I would like to solve an optimization problem with multiple inequality constraints and multiple control variables.
However, even with only one inequality constraint and two control variables, I’m running into some errors.
Here is a minimal non-working example. It runs correctly if I do not add the inequality constraint to the minimization problem.
from dolfin import *
from dolfin_adjoint import *
mesh = UnitSquareMesh(16,16)
V = FunctionSpace(mesh, "CG", 2)
# Initial Function (expression not known in practice)
expr_init_0 = Expression("sin(pi*x[0])*cos(pi*x[1])",degree=3)
expr_init_1 = Expression("cos(3*pi*x[0])",degree=3)
u_0 = interpolate(expr_init_0, V)
u_1 = interpolate(expr_init_1,V)
m0 = Control(u_0)
m1 = Control(u_1)
#"Random" functional chosen to test the implementation
J = assemble(u_0**2 *dx) + assemble( u_1**2 *dx)
Jhat = ReducedFunctional(J,[m0,m1])
param = {"acceptable_tol": 1.0e-3, "maximum_iterations": 10}
volume_constraint0 = UFLInequalityConstraint((0.5 - u_0)*dx, m0)
# volume_constraint1 = UFLInequalityConstraint((0.5 - u_1)*dx, m1)
problem = MinimizationProblem(Jhat, bounds=[(-1, 1),(-1, 1)], constraints=volume_constraint0)
# problem = MinimizationProblem(Jhat, bounds=[(-1, 1),(-1, 1)]) # Without any inequality constraint (uncomment to have a working example)
solver = IPOPTSolver(problem, parameters=param)
u_0_opt, u_1_opt = solver.solve() # Solve the optimization
Do you have any suggestions on how to solve this problem?
As far as I am aware, there is a bug/limitation in dolfin-adjoint atm., which restricts problems to only one control. Removing m1 as a control should give you a running (but not the desired) code.
@sebastkm might be able to yield some more updates on this.
I think I have found a workaround which works for specific cases. I combine the two functions that I desire as control variables into one function defined on a Mixed FunctionSpace and use it as the actual control variable.

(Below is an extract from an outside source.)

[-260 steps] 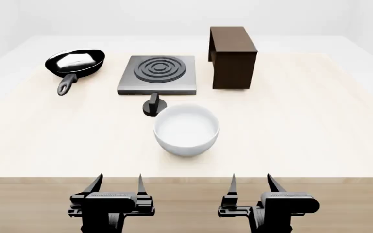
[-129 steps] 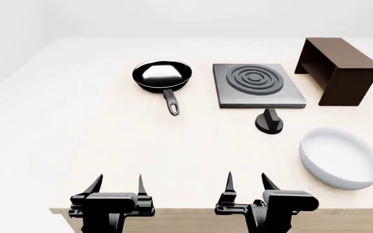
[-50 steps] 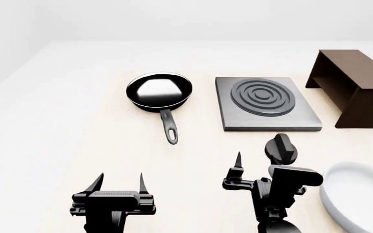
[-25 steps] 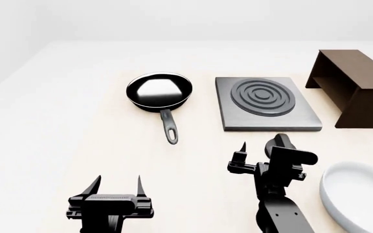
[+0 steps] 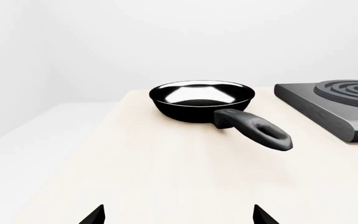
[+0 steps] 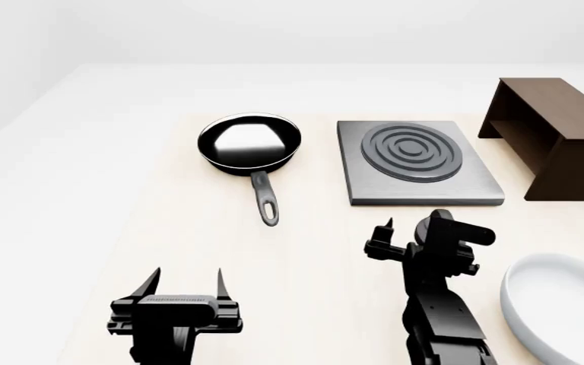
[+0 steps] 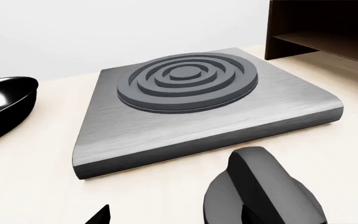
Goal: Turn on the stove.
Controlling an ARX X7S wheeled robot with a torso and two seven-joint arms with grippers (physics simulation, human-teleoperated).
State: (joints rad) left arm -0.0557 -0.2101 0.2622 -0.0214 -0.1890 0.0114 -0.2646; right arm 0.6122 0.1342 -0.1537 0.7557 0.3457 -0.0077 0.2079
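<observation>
The stove (image 6: 419,161) is a grey square slab with a ringed burner (image 6: 412,150) on the light table; it also shows in the right wrist view (image 7: 204,112) and the left wrist view (image 5: 334,109). Its black knob (image 7: 263,191) stands in front of the slab, and in the head view my right arm mostly hides it. My right gripper (image 6: 414,232) is open and right at the knob. In the right wrist view (image 7: 174,219) one fingertip overlaps the knob and the other is well off to its side. My left gripper (image 6: 188,285) is open and empty over bare table, and its fingertips show in the left wrist view (image 5: 177,217).
A black frying pan (image 6: 249,143) lies left of the stove, its handle pointing toward me; it also shows in the left wrist view (image 5: 201,98). A dark brown box (image 6: 556,137) stands right of the stove. A white bowl (image 6: 566,304) sits at the near right.
The view first swung and closed in on the table. In the last second my right gripper moved forward up to the knob. The left gripper barely moved.
</observation>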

The previous minimal working example can be updated as follows:
from dolfin import *
from dolfin_adjoint import *
mesh = UnitSquareMesh(16,16)
V0 = FiniteElement("CG", mesh.ufl_cell(), 2)
V1 = FiniteElement("CG", mesh.ufl_cell(), 2)
W = FunctionSpace(mesh, V0*V1) # mixed function space
w = interpolate(Expression(('sin(pi*x[0])*cos(pi*x[1])', 'cos(3*pi*x[0])'), degree=2), W)
u_0, u_1 = split(w)
m01 = Control(w)
# "Random" functional chosen to test the implementation
J = assemble(u_0**2 *dx) + assemble( u_1**2 *dx)
Jhat = ReducedFunctional(J,m01)
param = {"acceptable_tol": 1.0e-3, "maximum_iterations": 10}
volume_constraint0 = UFLInequalityConstraint(-(0.5 - u_0)*dx, m01)
volume_constraint1 = UFLInequalityConstraint(-(0.5 - u_1)*dx, m01)
problem = MinimizationProblem(Jhat, bounds=[(-1, 1)], constraints=[volume_constraint0,volume_constraint1])
solver = IPOPTSolver(problem, parameters=param)
w_opt = solver.solve() # Solve the optimization
u_0_opt, u_1_opt = split(w_opt)
However, this “tinkering” works only for specific cases and may lead to additional computational time.
So if by any chance @sebastkm has some suggestions, I would gladly accept some additional help
There is an example that works, like the one below, using the optimization module with multiple optimization parameters?
reduced_functional = ReducedFunctional(J, [m1, m2, …])
m_opt = minimize(reduced_functional)
@sebastkm , could you indicate if this bug still exists or if it was solved what the solution was.